Saat yang aku tunggu tiba, yaitu pemerasan sarang lebah. Mereka memeras sarang lebah dengan alat yang sangat sederhana sekali, yaitu kain tipis. Mereka pun memeras dengan hati-hati, supaya madu tidak berserakan kemana-mana. Madu murni pun didapatkannya. Mereka tidak membuang ampas /sarang lebah perasan, karena nantinya akan dimasak untuk makan siang. Usai memeras sarang lebah, saatnya untuk masak makan siang. Tugas aku adalah membuat api untuk memasak. Sambil memasak kita jadi ngobrol bareng. Dalam satu jam lebih aku langsung dekat, dan mudah beradaptasi serta sosialisasi. Tanya ini, Tanya itu. Aku pun jadi tahu, perbedaan madu asli/ murni dengan madu yang tidak asli. Ada beberapa cara untuk mengetes keaslian madu. Pertama, jika madu itu di masukan freezer (Bahasa ngledoknya: Kulkas) madu itu tidak membeku. Kedua, jika madu itu ‘didekatkan’ dengan semut, semut itu tidak berani mendekat.

Masakan pun sudah tersaji di depan mata. Aku penasaran hasil masakan orang itu. Bagaimana cara makannya? Apa rasanya? Aku mencicipi masakan itu. Rasa manis, dan selalu ingin menambah.

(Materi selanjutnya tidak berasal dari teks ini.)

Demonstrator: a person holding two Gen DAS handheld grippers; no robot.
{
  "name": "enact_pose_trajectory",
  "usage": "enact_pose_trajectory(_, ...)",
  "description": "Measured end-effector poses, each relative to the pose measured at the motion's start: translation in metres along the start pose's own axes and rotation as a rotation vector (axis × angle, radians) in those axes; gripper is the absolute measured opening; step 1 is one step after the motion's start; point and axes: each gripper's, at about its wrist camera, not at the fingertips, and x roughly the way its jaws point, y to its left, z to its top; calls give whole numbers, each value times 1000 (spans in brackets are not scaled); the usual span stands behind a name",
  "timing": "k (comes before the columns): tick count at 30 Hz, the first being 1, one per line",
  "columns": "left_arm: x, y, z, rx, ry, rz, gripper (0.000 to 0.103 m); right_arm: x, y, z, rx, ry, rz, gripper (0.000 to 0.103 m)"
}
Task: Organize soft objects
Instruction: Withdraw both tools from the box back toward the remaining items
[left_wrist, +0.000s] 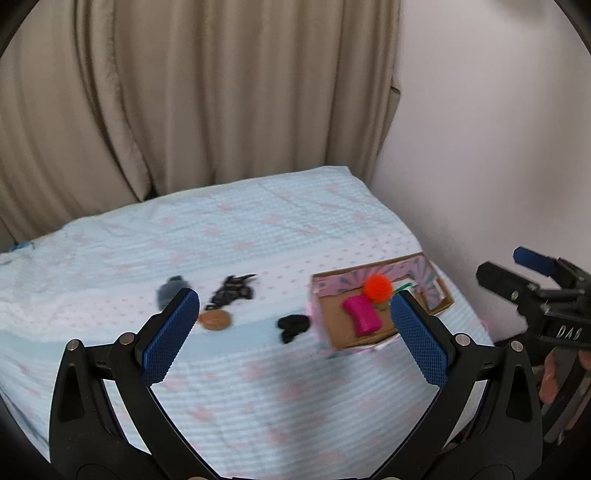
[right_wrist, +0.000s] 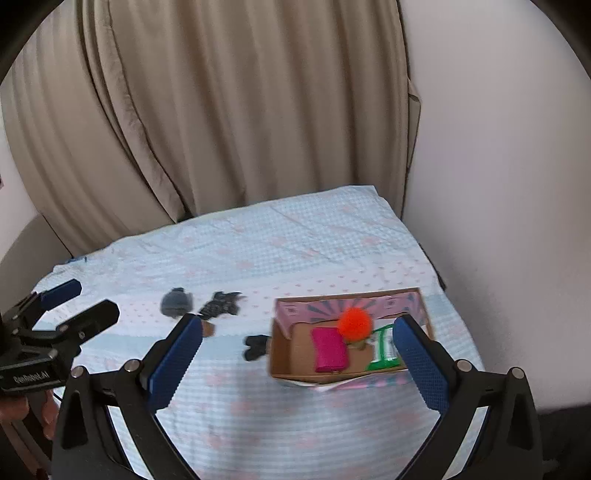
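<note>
Orange pom-pom (right_wrist: 354, 323) & pink roll (right_wrist: 330, 350) in cardboard box (right_wrist: 284, 354); both hand-held grippers, left (left_wrist: 295, 306) & right (right_wrist: 297, 334), spread wide, empty.

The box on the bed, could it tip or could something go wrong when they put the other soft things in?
Maybe. The cardboard box sits on a soft, bumpy bedsheet, so a push could tilt or slide it. The small black piece lies right against the box's wall, so a gripper reaching for it might bump the box. The orange pompom sits high inside and might roll.
</note>
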Motion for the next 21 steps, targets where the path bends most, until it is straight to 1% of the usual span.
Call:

Usai makan siang dengan sarang lebah, aku lanjutkan membantu mereka memasukan madu murni ke dalam botol minuman dengan disaring. Selesai disaring, kita keluar dari hutan dan kembali kerumah masing-masing, dan aku kembali melakukan perjalanan pulang. Tidak lupa aku ucapkan terimakasih kepada mereka, dan berpamitan.

Dalam perjalanan pulang, aku melihat sebuah rawa yang lumayan luas dan dikelilingi pohon sawit. Bau di rawa itu tidak sedap, karena banyak ikan yang mati. Ikan mati tersebut karena adanya pencemaran limbah pabrik sawit yang ada didekatnya. Aku meliahat banyak anak yang mencari ikan yang masih hidup di rawa tersebut dengan menggunakan jarring dan tangkelak. Lima jam tak terasa, dan sudah 40 Km perjalanan yang aku tempuh dari Perawang. Tiga L yang aku rasakan (lemah letih dan lesu). Tenaga untuk pulang ke Perawang sudah tidak ada. Terpaksa aku menunggu bus Kerinci-Perawang. Bus pun lewat, dan aku numpang sampai Perang dengan ongkos Rp 6000. Sampai di sekolah langsung mencari makanan yang bergizi dan pudding. Tiga L pun sudah lewat. Senin pagi (14/05/2007) aku mengajar dengan semangat dan memberikan pelajaran Kebudayaan Riau dengan materi menghargai sumber daya alam. Pas sekali pengalaman hari Minggu itu dengan materi tersebut.